#### Goal of the exercise
From the top of the records below down to the line containing "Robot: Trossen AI", reproduce every line exactly.

Stored dataset items
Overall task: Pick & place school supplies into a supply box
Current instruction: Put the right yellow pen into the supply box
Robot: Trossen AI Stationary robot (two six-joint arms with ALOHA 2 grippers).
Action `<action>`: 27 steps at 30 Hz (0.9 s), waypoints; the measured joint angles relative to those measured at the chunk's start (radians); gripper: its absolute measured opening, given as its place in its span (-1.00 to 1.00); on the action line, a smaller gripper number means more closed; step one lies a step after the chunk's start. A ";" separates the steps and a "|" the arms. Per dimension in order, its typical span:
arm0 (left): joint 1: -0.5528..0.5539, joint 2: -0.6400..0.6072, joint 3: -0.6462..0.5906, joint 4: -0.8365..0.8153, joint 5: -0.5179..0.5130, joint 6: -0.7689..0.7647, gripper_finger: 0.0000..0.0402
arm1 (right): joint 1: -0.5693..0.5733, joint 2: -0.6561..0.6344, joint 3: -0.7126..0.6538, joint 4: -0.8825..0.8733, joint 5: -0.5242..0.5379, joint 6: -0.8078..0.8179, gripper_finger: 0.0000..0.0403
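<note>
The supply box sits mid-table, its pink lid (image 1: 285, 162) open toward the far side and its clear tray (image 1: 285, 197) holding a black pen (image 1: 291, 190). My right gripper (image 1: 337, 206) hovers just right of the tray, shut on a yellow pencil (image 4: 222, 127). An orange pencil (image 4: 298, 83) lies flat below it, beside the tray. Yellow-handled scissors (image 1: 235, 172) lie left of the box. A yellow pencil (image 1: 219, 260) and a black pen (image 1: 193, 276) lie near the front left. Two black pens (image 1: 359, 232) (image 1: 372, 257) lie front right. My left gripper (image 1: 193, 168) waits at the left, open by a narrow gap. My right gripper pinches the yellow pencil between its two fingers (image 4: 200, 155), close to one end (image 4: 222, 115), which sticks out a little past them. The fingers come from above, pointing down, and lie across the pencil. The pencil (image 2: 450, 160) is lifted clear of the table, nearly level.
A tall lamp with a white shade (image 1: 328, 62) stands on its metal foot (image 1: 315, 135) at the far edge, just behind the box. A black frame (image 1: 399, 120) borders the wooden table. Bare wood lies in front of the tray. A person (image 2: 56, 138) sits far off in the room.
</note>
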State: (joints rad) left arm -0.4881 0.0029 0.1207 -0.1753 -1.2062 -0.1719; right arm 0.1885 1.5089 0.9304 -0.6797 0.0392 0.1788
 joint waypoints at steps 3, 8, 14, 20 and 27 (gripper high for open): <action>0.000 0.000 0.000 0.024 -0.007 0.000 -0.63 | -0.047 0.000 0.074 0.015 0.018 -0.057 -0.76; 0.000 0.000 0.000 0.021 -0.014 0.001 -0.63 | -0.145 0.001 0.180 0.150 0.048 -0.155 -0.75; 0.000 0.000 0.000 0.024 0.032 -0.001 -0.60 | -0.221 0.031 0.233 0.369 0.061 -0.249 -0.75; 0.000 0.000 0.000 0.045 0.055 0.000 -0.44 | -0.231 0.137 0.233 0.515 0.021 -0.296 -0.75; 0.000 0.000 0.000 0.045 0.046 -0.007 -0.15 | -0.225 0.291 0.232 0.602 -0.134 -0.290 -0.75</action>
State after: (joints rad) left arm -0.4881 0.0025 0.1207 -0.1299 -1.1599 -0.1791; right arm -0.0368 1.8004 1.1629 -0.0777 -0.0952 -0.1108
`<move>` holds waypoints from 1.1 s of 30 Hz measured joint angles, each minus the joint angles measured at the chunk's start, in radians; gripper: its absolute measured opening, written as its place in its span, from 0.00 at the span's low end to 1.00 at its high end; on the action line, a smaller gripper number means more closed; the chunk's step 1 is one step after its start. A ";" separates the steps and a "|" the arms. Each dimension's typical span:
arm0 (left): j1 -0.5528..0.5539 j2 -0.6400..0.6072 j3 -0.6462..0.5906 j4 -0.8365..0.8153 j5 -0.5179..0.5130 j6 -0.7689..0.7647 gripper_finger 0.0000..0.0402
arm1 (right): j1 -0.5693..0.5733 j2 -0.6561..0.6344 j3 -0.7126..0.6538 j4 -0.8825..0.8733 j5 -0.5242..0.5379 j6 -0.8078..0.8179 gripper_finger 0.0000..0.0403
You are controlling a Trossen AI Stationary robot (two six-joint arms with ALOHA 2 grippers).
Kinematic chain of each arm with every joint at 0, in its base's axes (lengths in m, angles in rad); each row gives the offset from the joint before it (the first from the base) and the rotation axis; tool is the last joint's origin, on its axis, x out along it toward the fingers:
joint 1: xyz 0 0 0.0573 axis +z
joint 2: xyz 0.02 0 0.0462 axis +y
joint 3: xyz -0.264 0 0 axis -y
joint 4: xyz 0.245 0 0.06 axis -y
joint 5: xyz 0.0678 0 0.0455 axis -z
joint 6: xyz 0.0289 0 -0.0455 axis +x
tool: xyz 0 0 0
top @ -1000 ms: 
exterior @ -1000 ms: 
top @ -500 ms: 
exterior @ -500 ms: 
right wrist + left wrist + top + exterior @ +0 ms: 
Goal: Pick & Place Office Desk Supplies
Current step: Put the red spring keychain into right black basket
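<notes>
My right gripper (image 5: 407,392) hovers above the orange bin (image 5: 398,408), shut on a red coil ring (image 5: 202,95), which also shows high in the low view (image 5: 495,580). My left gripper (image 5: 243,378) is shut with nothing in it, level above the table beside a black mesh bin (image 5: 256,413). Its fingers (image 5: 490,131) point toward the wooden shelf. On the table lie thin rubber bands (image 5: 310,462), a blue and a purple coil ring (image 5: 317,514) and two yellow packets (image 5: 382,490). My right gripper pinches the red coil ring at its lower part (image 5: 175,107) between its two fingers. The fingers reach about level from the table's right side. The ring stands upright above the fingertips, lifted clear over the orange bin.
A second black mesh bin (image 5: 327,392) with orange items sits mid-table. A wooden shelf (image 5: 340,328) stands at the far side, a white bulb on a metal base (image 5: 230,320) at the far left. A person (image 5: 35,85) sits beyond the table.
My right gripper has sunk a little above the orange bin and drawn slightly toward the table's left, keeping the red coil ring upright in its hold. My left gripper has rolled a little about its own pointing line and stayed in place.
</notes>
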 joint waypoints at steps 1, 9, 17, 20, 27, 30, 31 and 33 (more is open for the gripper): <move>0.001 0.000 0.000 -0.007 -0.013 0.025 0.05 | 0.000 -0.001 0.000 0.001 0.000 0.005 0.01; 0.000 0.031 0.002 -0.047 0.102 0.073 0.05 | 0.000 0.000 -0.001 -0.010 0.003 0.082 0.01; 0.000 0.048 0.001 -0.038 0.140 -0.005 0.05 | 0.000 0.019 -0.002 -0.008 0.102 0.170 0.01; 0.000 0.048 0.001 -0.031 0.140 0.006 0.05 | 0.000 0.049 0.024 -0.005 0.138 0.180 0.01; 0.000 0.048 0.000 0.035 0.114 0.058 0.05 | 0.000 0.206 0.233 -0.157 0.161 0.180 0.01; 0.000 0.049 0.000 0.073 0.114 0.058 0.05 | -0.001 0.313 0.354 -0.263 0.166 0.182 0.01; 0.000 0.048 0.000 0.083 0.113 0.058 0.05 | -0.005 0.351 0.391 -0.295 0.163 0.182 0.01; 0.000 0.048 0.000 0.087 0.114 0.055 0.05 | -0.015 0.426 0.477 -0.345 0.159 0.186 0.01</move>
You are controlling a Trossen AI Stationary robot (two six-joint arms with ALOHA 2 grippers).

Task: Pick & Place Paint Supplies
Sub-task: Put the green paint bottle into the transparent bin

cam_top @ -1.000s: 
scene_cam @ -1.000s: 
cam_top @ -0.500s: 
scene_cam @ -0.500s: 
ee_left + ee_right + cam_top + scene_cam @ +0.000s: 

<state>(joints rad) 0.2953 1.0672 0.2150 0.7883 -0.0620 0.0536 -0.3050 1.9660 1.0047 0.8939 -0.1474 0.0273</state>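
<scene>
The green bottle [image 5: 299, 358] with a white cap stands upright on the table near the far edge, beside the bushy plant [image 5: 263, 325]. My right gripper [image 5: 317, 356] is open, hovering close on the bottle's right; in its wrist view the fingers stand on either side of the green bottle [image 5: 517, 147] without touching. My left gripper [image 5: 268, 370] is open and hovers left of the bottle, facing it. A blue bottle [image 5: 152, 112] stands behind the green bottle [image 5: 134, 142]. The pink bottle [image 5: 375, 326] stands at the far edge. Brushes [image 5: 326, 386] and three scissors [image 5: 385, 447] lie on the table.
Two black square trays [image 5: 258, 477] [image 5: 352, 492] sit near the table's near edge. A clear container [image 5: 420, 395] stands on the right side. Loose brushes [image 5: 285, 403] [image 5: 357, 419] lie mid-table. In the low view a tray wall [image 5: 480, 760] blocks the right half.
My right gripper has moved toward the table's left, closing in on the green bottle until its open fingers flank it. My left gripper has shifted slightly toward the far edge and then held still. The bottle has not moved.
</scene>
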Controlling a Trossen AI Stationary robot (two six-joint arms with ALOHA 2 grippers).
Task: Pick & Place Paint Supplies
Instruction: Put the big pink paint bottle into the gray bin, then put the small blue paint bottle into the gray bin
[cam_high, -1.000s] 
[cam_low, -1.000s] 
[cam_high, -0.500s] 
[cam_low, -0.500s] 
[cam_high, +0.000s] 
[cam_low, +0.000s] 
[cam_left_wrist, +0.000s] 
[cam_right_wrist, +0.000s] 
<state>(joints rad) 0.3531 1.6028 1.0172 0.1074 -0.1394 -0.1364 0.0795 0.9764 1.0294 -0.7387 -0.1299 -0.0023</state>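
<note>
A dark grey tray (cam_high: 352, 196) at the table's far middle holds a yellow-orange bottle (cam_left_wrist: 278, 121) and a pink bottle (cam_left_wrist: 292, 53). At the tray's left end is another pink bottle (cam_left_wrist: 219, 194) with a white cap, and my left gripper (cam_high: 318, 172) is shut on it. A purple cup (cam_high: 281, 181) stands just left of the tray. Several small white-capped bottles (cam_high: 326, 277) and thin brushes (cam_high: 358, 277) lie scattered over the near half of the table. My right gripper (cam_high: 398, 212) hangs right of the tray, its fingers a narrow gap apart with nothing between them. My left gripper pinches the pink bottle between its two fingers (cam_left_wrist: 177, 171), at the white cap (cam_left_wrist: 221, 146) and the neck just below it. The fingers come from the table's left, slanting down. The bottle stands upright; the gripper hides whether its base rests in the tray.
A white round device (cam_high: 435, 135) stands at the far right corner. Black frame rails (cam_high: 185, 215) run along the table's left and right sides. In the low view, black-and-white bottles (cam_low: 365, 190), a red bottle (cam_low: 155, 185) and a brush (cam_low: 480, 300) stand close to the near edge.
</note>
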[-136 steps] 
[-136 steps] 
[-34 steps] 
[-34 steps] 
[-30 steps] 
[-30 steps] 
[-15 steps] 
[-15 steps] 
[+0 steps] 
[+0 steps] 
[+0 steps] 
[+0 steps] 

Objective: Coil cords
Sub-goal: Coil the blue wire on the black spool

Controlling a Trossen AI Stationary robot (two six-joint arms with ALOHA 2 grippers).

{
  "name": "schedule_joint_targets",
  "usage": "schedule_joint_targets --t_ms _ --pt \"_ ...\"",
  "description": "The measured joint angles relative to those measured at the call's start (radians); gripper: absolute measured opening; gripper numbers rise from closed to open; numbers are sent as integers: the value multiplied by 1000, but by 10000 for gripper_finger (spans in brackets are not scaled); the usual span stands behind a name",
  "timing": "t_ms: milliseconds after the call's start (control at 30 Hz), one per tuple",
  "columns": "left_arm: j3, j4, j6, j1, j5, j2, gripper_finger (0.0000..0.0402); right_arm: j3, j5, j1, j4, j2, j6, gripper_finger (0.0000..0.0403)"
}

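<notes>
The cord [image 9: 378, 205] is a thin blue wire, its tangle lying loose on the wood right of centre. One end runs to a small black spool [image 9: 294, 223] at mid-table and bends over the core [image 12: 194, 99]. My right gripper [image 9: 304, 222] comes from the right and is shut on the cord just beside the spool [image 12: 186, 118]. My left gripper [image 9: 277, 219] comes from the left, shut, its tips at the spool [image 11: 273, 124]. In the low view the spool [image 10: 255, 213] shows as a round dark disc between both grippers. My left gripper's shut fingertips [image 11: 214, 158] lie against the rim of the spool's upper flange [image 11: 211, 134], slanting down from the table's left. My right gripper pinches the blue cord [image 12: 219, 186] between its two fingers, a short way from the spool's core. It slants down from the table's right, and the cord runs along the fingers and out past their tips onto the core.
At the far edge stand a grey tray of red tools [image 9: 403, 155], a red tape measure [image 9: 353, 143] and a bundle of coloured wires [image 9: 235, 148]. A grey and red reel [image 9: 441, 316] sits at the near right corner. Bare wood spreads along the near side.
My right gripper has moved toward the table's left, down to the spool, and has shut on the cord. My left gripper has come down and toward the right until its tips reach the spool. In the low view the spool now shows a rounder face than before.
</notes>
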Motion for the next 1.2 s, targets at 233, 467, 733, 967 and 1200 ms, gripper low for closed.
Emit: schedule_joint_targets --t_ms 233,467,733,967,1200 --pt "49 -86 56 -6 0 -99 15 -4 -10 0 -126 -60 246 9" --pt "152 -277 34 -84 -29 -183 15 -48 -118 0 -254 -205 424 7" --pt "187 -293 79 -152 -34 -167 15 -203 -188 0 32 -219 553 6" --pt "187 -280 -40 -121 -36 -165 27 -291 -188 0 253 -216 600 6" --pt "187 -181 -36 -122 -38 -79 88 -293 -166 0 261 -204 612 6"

#### Solution to the exercise
Overall task: Pick & place school supplies into a supply box
Current instruction: Put the right yellow pen into the supply box
Robot: Trossen AI Stationary robot (two six-joint arms with ALOHA 2 grippers).

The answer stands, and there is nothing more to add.